The book, published on the Substack platform one chapter at a time, describes in detail the major facets of wine tasting, grape growing, and winemaking in straightforward prose largely free of jargon and without presuming that the reader has scientific training. “This book is not intended to be a manual, but there is much practical advice and knowledge based on my more than four decades of hands-on wine growing,” says Brooks.
“Liquid Geography” is divided into three sections. The first section deals with tasting and flavor. The second section involves growing grapes for fine wine and its intersection with winemaking. The section on winegrowing contains specifics of the seasonal tasks and their linkage to winemaking. “One cannot discuss agriculture during this period of climate crises without taking the effects of a warming environment into account,” says Brooks. “A warming world is an existential risk for fine winemaking in its traditional locations.”
The final section of the book addresses winemaking itself. “Winemaking is in many ways like cooking. Though with wine the dish can be in the oven for a year or more. The same skills and desires that make for a good cook serve the winemaker equally well. Obsessive attention to detail and a passionate engagement with process and product are essential. One must have a zealot’s belief in the world of the senses,” he continues.
Brooks began his winemaking career in 1979, at Acacia Winery in the Carneros appellation of the Napa Valley. During his tenure at Acacia, he was responsible for all aspects of vineyard management, winemaking and sales for what would become one of the most successful wineries of the 1980-1990’s. From there, Brooks assumed the role of Chief Operating Officer and Vice President of Winemaking for the Chalone Wine Group in the mid 1990’s. In addition to managing five wineries under the CWG umbrella, he was responsible for developing Echelon, a negociant model brand. During that time, he also led acquisition and development at Sagelands in Washington and Provenance in Napa. In 2000, Brooks began consulting, performing a full range of consultation work and strategic planning for a diverse group of wineries. In 2006, Brooks joined Tolosa Winery full time as their Winemaker and General Manager, a post he held until 2014. Today, Brooks has returned to consulting, working with wineries across California. He has also lectured in Sensory Evaluation at both California Polytechnic State University and California State University Fresno.
“If you are one of those wine lovers who pine for books that are intelligent, informed, accessible, and don’t talk down to you, Larry Brooks’ “Liquid Geography” is exactly what you’ve been waiting for,” says Tom Wark, author, Fermentation Wine Blog. “As is typical of the best winemakers, Brooks is thorough and very thoughtful and his work on winemaking and wine tasting reflects this disposition. “Liquid Geography” is turning out to be one of the most important works on the confluence of winemaking and tasting wine that we have seen in decades,” he says.
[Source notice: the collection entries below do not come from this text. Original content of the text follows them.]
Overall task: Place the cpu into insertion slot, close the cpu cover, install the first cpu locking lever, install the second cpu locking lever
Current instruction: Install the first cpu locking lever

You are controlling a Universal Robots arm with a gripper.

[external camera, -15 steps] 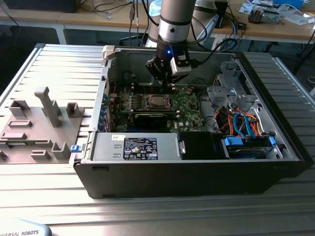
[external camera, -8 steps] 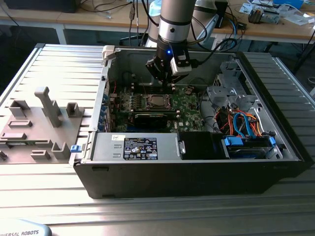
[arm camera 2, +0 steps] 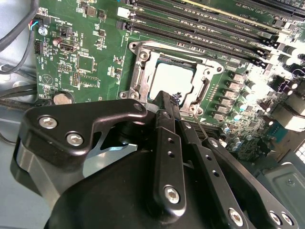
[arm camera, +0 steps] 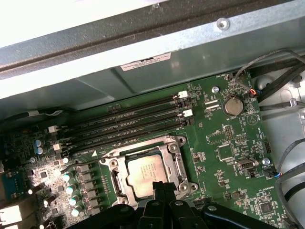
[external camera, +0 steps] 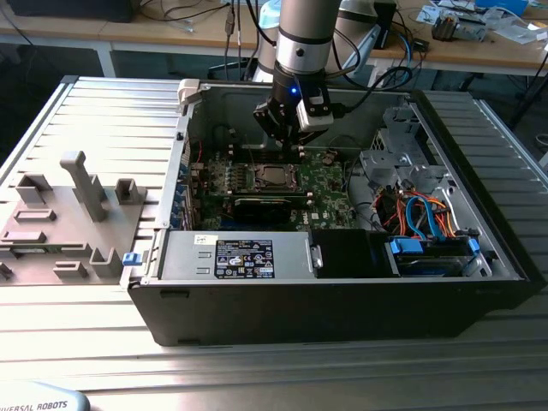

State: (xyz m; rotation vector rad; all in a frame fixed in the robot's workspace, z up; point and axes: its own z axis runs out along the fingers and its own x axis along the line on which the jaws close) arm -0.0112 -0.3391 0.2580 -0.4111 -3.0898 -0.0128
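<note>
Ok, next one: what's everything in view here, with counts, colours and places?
computer case: one, black and grey, open, on the ribbed metal table
motherboard: one, green, inside the case
insertion slot: one, dark, on the motherboard
cpu: one, silver-grey, seated in the insertion slot
cpu cover: one, silvery, lying framed around the cpu
memory slots: several, black, beside the cpu cover
coin battery: one, silver, on the motherboard
power supply: one, grey, inside the case
cables: several, blue and orange, at the exterior view's right
fixture blocks: several, grey, at the exterior view's left
gripper: one, black, shut, tips at the cpu cover's edge
</note>
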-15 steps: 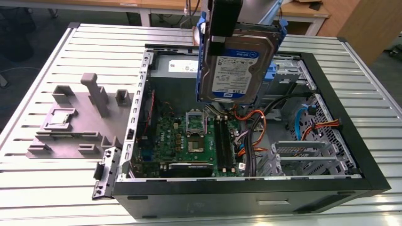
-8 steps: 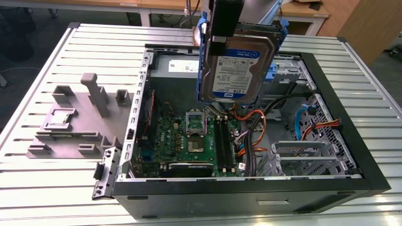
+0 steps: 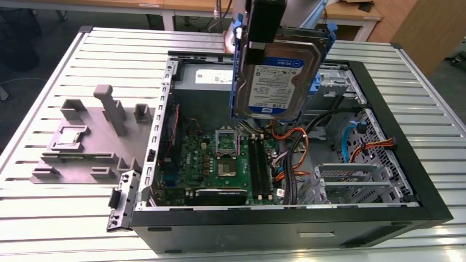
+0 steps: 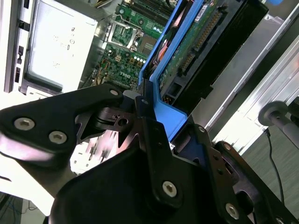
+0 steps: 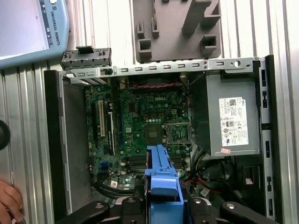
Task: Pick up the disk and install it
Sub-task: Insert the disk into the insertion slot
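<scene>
Exterior view: I read the gripper [image 3: 261,41] as clamped on the upper end of the disk [image 3: 280,76], which hangs directly beneath it, clear of the open computer case [image 3: 291,224] further below. Pick-up is complete. Installation is not, as I judge the disk seated in no bay. Its long axis runs near vertical, away from the gripper, label face toward this camera. Second wrist view: the fingers [image 4: 154,135] pinch the blue carrier [image 4: 168,116], and the disk's circuit-board side shows. First wrist view: the carrier end projects from the gripper toward the motherboard [image 5: 140,121] beneath.
</scene>
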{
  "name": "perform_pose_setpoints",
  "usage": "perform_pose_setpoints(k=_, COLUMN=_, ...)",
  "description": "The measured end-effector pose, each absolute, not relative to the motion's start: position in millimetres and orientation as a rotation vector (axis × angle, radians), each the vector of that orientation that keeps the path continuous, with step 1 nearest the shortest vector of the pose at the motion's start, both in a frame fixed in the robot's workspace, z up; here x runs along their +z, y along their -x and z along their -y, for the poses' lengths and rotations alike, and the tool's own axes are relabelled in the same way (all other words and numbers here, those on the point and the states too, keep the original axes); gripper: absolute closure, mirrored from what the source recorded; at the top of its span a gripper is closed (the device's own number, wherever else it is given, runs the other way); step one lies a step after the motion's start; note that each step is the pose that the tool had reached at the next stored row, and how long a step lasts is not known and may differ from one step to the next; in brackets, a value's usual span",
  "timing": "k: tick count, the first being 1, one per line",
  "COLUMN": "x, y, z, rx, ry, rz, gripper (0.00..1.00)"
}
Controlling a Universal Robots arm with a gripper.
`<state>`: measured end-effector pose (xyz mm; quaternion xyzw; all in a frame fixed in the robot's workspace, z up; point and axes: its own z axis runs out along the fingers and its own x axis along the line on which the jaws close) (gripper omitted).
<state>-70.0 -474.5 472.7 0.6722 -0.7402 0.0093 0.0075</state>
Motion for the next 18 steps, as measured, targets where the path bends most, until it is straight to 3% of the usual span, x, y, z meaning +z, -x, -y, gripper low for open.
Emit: perform_pose_setpoints(k=18, x=472.6, y=63.5, z=478.6, rx=0.028, ry=-2.101, rz=2.314, gripper=0.63)
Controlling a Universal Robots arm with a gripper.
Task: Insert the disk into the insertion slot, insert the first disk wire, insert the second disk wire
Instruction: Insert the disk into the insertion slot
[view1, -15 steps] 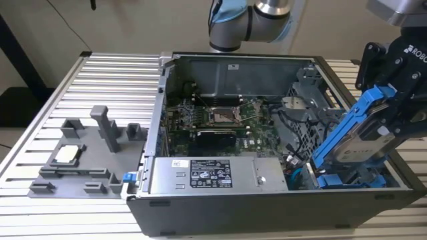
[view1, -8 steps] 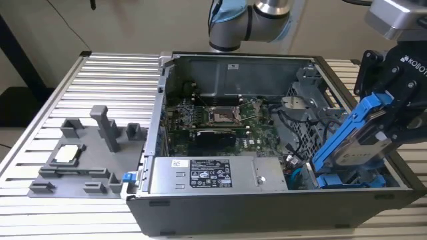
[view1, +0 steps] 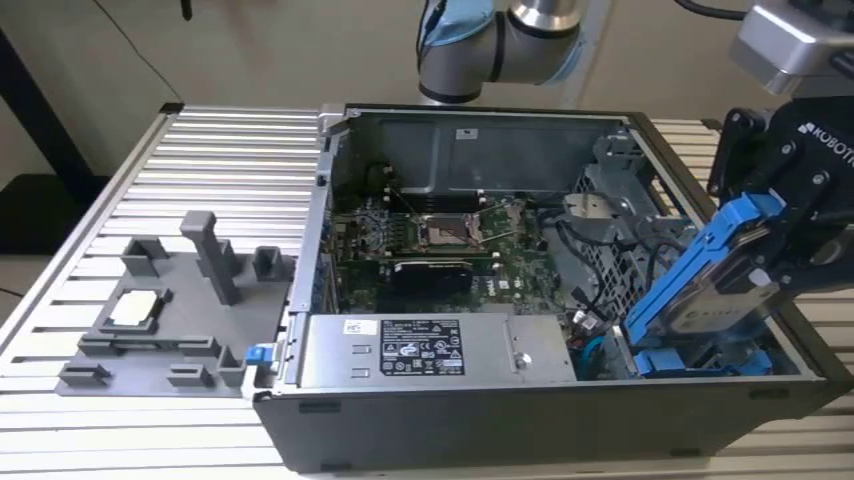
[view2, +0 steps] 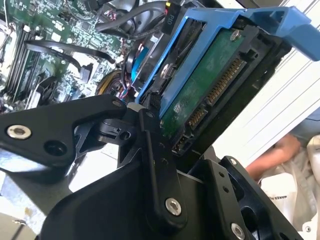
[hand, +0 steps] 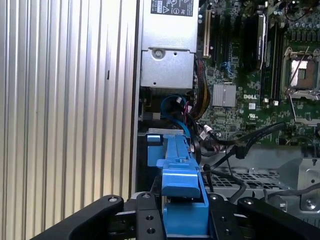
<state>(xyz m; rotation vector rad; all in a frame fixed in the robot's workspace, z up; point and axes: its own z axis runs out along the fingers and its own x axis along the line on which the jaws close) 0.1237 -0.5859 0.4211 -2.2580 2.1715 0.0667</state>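
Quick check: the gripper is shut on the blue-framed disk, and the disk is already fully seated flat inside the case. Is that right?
Not quite. The gripper is shut on the disk, but the disk is not seated flat. The exterior view shows it held tilted, with its upper end sticking up out of the open case at the exterior view's right.

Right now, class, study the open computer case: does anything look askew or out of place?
Yes: the disk stands steeply tilted at the edge of the case on the exterior view's right, clamped between the fingers, its lower end dipping inside, not lying flat.
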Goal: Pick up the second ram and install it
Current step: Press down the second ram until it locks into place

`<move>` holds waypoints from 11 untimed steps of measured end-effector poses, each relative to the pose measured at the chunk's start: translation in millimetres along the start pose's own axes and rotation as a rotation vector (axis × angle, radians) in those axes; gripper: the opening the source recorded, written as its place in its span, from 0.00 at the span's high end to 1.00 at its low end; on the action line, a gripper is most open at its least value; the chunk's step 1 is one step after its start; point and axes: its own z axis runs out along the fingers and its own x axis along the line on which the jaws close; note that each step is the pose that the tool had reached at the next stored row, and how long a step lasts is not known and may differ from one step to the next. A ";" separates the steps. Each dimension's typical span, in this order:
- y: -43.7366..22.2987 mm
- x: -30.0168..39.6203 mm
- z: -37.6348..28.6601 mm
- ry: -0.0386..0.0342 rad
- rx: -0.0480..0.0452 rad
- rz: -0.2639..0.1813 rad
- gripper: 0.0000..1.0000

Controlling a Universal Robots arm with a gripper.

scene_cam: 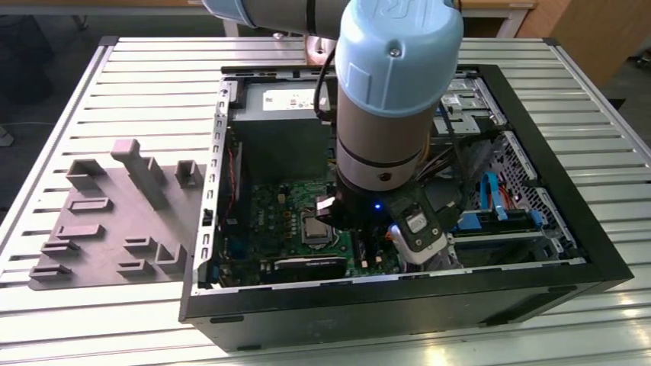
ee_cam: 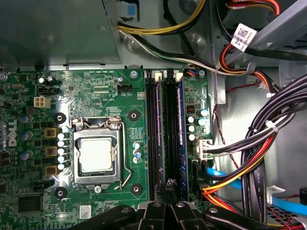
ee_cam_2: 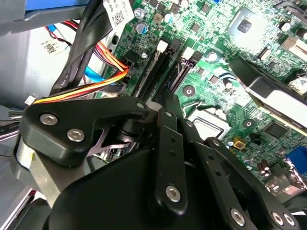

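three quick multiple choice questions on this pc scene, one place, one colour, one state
1. Where is the pincer?
A over a keyboard
B inside the computer case, at the slot rails
C at a monitor

2. What colour is the motherboard?
A red
B white
C green

3. The case's side is:
A open
B shut with a panel
C covered by a cloth

Answers: B, the first wrist view shows it at the rails' end; C, the board is green in both wrist views; A, the exterior view shows the case's inside.
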 end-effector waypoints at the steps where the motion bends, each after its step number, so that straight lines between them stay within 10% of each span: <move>1: -0.1 0.0 0.5 0.0000 0.0001 0.000 0.89; 11: -0.4 0.3 3.6 0.0003 -0.0006 0.000 0.89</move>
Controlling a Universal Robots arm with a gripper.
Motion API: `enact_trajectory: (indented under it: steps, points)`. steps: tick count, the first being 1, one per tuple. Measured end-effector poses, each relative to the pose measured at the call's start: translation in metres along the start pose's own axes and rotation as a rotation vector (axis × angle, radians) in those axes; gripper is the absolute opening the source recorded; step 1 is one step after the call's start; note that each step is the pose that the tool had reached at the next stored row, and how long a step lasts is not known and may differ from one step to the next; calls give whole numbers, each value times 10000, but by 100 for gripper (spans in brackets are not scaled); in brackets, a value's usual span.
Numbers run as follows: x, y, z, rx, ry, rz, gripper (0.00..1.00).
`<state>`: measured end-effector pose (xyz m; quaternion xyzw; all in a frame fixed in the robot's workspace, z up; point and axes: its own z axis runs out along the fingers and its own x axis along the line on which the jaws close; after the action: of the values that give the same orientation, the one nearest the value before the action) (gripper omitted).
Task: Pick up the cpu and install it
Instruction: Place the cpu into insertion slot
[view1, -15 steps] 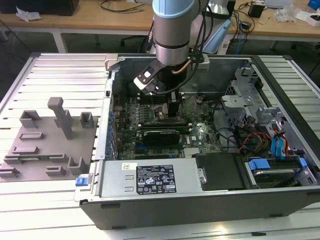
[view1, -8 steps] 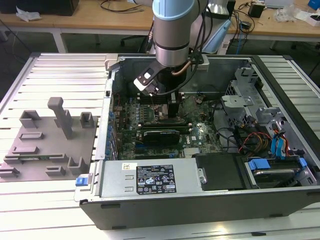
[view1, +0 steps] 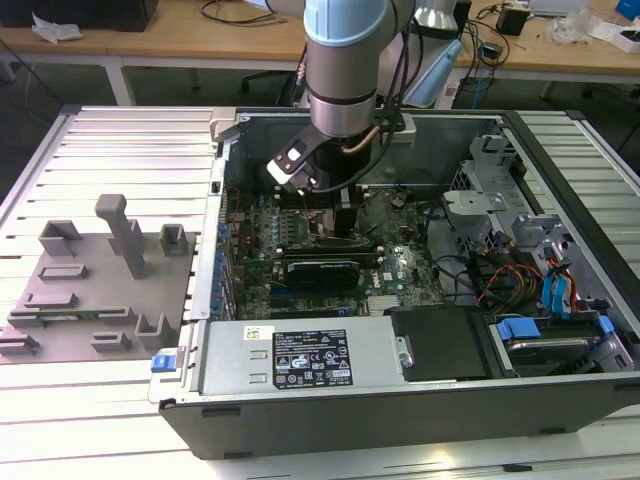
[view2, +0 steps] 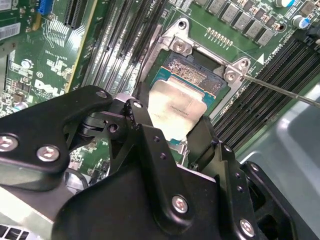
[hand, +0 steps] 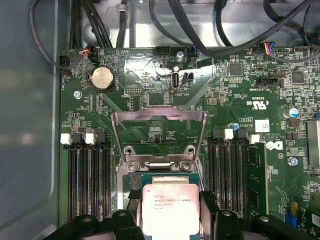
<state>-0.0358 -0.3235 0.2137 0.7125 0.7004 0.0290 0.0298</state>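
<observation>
Slatted worktop (view1: 100, 140) carries an open computer case (view1: 400, 420); inside, the end effector (hand: 169, 200) clamps the cpu (hand: 170, 212), shiny silver-topped, green-rimmed, one edge hidden behind it.

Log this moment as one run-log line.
gripper: shut on cpu | cpu: over socket | socket: partly uncovered | load plate: raised | seating: cannot tell

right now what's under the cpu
The open socket: a strip of its contacts shows past the cpu in the second wrist view. The rest of the socket is covered by the cpu, which the gripper holds.
</observation>
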Motion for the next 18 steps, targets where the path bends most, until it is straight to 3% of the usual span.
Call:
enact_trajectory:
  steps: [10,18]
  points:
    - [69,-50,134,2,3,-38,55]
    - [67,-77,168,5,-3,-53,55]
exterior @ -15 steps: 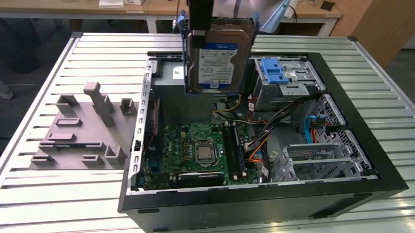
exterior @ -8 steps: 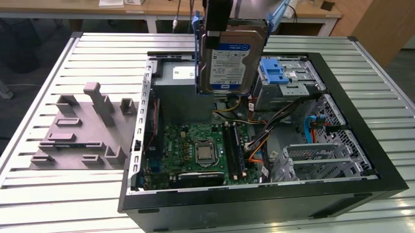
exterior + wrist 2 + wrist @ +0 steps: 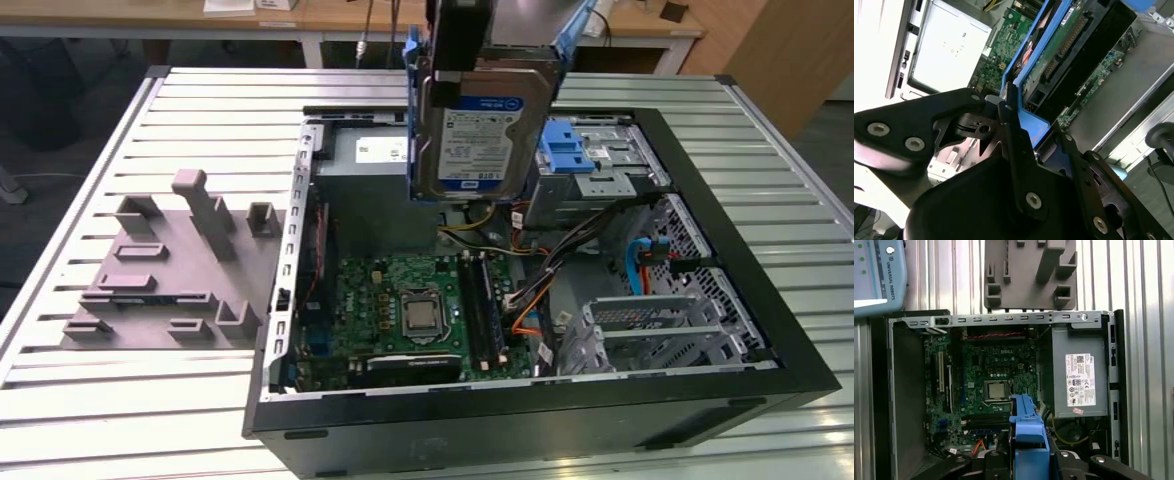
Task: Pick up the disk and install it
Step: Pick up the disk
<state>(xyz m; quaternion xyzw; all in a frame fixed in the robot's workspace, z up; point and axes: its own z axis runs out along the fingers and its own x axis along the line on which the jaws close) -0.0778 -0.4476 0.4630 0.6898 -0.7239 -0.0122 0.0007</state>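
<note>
Since the flat, silver-grey rectangular disk (image 3: 481, 130) hangs clear of every surface in the exterior view, the pick-up can be judged done. It is held upright by its upper end in the black gripper (image 3: 461, 50), with its white-and-blue label turned to the camera, above the open black metal computer case (image 3: 534, 430). A blue plastic carrier frame (image 3: 412, 110) is seen along its edges. The case is set on a slatted metal table (image 3: 134, 440), and a grey moulded fixture (image 3: 167, 265) lies at the exterior view's left, well apart from the disk. Below the disk the green motherboard (image 3: 407, 310) is exposed, and a small blue ribbed latch (image 3: 581, 150) is seen lower down, at the exterior view's right of it.

In the second wrist view the black fingers (image 3: 1009, 135) are seen clamped on the blue frame, with the disk's green circuit side beyond them.

In the first wrist view the frame's blue end is seen over the motherboard, near the large grey metal box with a white sticker (image 3: 1079, 375). The installing is judged not yet done: the disk has not been seated in any bay.
</note>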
Joel Butler MW says “Mr. Brooks’ humanistic approach, grounded in solid science, to that most humanistic product, wine, reflects his thoughtful, considered wine-making experience of many decades. Moreover, his work makes an honest effort to explain clearly the more technical and complex aspects of making and appreciating wine. Liquid Geography is a must-read!”
“I’ve known Larry for 20+ years,” says winemaker and vineyard manager, Chad Melville of Melville in Santa Barbara County. “I can remember the day I met him as the moderator of a large group of winemakers, doing a technical blind tasting. I was immediately impressed by his knowledge, command, optimism, and his father-like support of everyone in the room. I have the utmost respect for Larry.”
“Larry Brooks has been a mentor and an inspiration to me, and there are many more like me. While he has made great wines for four decades, and has earned scads of praise for them, I daresay that it’s his teaching that has had the greater impact,” says Doug Frost, MW, MS. “The wine industry has been greatly enriched by his concepts and ideas, but even more so by his example. A tireless mind always in search of the myriad and sometimes confounding realities of wine, Brooks has driven forward our understanding of the intricacies of fermentation. He is just as fired by the maddening zigzags of the marketplace, and his long and varied experiences form the solid foundation for this marvelous book.”
Brook’s Substack is eponymously called “Liquid Geography”, and is reader supported. Free subscribers may read chapters in their entirety, while paid subscribers are able to exchange commentary with Brooks and other readers on the platform, as well as receive additional writings from Brooks. Chapters are published monthly with six chapters published to date in their entirety. The entire publication will appear on Substack in serial form, as will Brooks’ upcoming, as of yet untitled book on climate change and the wine industry.